Mettre en place une grille de salaires claire et partagée
La création et la publication d’une grille de salaires est un autre levier structurant. Elle permet de garantir l’équité interne, de rendre les décisions lisibles, de mieux cadrer les négociations et de réduire les risques de discrimination, notamment entre les femmes et les hommes.
L’exemple d’Alan illustre bien cette dynamique : l’entreprise a construit une grille claire basée sur des critères objectifs, accessible et expliquée publiquement, qui est devenue un véritable outil de marque employeur.

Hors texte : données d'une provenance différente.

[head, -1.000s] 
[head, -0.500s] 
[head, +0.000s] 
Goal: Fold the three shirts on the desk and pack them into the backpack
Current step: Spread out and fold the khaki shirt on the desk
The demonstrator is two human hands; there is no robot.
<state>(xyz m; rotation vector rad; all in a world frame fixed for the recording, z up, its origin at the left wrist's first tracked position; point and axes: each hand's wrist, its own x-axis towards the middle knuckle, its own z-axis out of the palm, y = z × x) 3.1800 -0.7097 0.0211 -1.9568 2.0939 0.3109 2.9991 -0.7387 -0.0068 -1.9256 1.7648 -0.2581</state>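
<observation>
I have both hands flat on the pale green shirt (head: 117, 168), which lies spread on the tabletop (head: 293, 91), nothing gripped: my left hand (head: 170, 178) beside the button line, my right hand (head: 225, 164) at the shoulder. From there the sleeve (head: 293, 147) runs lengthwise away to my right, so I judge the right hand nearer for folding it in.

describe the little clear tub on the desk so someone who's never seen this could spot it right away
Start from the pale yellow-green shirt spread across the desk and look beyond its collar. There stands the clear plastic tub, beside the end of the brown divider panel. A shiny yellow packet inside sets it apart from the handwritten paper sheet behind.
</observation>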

Pour mettre en place votre propre grille, commencez par cartographier les postes, définir des niveaux selon des critères objectifs (responsabilités, autonomie, impact), intégrer éventuellement des spécificités géographiques et surtout expliciter la méthode de calcul, la fréquence de révision et les critères d’évolution. Son efficacité dépend ensuite de sa bonne appropriation par les managers et les équipes RH, qui doivent être capables de la présenter, de la contextualiser et de la défendre.
Explorer l’autodétermination des salaires
Certaines organisations à impact ou dotées de cultures plus horizontales vont plus loin en explorant l’autodétermination salariale. L’idée n’est pas de laisser chacun fixer librement son salaire, mais de responsabiliser les salarié·es, de les impliquer dans les décisions et de réduire les biais. Ce type de modèle favorise l’équité, renforce la compréhension de la politique de rémunération et améliore l’acceptation des décisions, même lorsqu’elles sont contraignantes.
L’association makesense a ainsi développé un modèle participatif où chaque salarié·e s’auto-positionne à l’aide d’une grille de compétences lors du recrutement, puis peut demander une revalorisation lorsqu’il ou elle estime avoir franchi un palier en termes d’autonomie ou de contribution. La demande n’est pas automatique : elle est soumise à l’avis des pairs et doit s’inscrire dans une enveloppe budgétaire définie collectivement. Lorsque la somme des demandes dépasse cette enveloppe, un processus de médiation permet d’aboutir à un consensus.
Ce système est plus exigeant en termes de temps et de coordination, mais il génère davantage d’équité perçue, limite les écarts injustifiés et renforce la confiance dans la politique salariale.
Plutôt que de considérer la transparence salariale comme une contrainte, les entreprises ont tout intérêt à l’aborder comme une opportunité pour renforcer leur attractivité, clarifier leurs pratiques, soutenir leur politique d’égalité et nourrir la confiance en interne. Mais pour fonctionner, cette transparence doit s’inscrire dans une vision RH plus large, qui lie rémunération, reconnaissance, sens et conditions de travail.